Despite the poor results, however, no rival politicians within the LDP advocated Koizumi’s resignation Sunday night, reflecting a lack of alternatives.

“The prime minister would not be held responsible” for the results of the election, said LDP Deputy Secretary General Fumio Kyuma.

But according to Kazuhisa Kawakami, a professor of political science at Meiji Gakuin University, the setback may be the logical result of Koizumi’s own brand of populism.

“Koizumi has attached greater importance to the ways in which his policies are portrayed through the media, but not on drawing specific policies themselves,” Kawakami said.

Koizumi is known as a master of surprise and media control, having repeatedly boosted his poll approval ratings with dramatic political events, most notably two surprise visits to North Korea.

Koizumi also won great voter popularity with showy slogans and scorn for his LDP foes.

Kawakami argued, however, that in this election, pension reform issues and the dispatch of Self-Defense Forces troops to Iraq were the hottest topics, both of which are difficult to understand and require careful explanations in order to garner support.

Instead of explaining the pension reforms thoroughly, Koizumi resorted to his usual strategy of posing as a reformer by merely talking about the possible integration of different pension schemes into one system as a future goal, without making drastic changes to the government’s reform package, Kawakami said.

Koizumi also angered voters by refusing to apologize for or explain his failure to pay into the national pension program in the past, as well as for joining the corporate employee pension program despite having never actually worked at a company to which he belonged in name only.

Koizumi’s attitude contrasted sharply with that of Katsuya Okada, president of the DPJ, who is widely perceived as a square and serious politician, Kawakami added.
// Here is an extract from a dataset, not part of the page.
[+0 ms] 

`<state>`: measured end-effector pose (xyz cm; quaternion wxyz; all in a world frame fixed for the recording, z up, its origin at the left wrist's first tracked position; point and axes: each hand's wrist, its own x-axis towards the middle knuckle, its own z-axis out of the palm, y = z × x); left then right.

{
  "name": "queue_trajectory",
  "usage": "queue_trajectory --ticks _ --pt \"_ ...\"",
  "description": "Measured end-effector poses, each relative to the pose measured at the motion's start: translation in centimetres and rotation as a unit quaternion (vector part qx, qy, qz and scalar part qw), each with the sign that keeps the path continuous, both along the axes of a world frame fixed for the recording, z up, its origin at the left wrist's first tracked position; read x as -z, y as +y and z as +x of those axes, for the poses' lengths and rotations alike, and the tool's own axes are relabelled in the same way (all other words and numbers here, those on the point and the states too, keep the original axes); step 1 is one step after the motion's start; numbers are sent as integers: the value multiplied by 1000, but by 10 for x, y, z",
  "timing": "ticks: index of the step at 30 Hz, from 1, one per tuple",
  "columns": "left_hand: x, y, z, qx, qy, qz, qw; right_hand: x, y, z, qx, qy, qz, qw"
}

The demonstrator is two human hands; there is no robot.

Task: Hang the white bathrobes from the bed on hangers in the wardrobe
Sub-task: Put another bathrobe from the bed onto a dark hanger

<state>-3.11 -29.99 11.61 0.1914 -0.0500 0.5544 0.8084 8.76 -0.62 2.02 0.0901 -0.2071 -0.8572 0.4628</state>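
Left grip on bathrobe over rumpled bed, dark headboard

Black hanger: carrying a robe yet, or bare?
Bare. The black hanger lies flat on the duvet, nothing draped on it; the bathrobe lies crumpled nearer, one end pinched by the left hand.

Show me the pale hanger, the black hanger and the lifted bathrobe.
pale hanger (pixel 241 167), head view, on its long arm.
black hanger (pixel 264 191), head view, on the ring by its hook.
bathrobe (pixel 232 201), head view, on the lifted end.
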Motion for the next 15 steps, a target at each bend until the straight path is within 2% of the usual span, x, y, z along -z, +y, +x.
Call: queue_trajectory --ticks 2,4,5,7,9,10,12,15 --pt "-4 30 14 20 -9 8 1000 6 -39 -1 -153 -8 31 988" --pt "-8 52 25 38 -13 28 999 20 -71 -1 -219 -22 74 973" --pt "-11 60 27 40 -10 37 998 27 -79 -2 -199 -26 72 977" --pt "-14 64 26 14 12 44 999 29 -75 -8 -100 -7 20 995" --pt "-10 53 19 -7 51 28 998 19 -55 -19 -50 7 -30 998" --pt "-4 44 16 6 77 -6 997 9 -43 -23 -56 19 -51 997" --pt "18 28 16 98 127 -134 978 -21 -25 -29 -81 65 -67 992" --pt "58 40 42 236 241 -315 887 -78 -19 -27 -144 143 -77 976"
Okada replaced Naoto Kan, who, like other politicians also neglected to pay into the pension scheme.

The DPJ waged strong campaigns in single-seat electoral districts.

Most of these constituencies are rural — traditional strongholds of the LDP. But in Sunday’s election, many of these districts saw neck-and-neck races between LDP and DPJ candidates.

LDP Upper House heavyweight Mikio Aoki acknowledged that Koizumi’s austere administrative reforms, which cut budget allocations for rural areas, weakened election-backing machines in these areas, such as agricultural cooperatives and construction companies.

A grim-faced Aoki said during a TV interview Sunday night that it could not be denied that rural voters had been driven away by Koizumi’s policies.

Meanwhile, the DPJ was trying to win over conservative voters in rural areas in addition to urban supporters, aiming to to become a major party that can fight the LDP all across the country.

“It is very remarkable that the DPJ has emphasized its agricultural policies,” said Norihiko Narita, professor of politics at Surugadai University in Saitama Prefecture, without elaborating.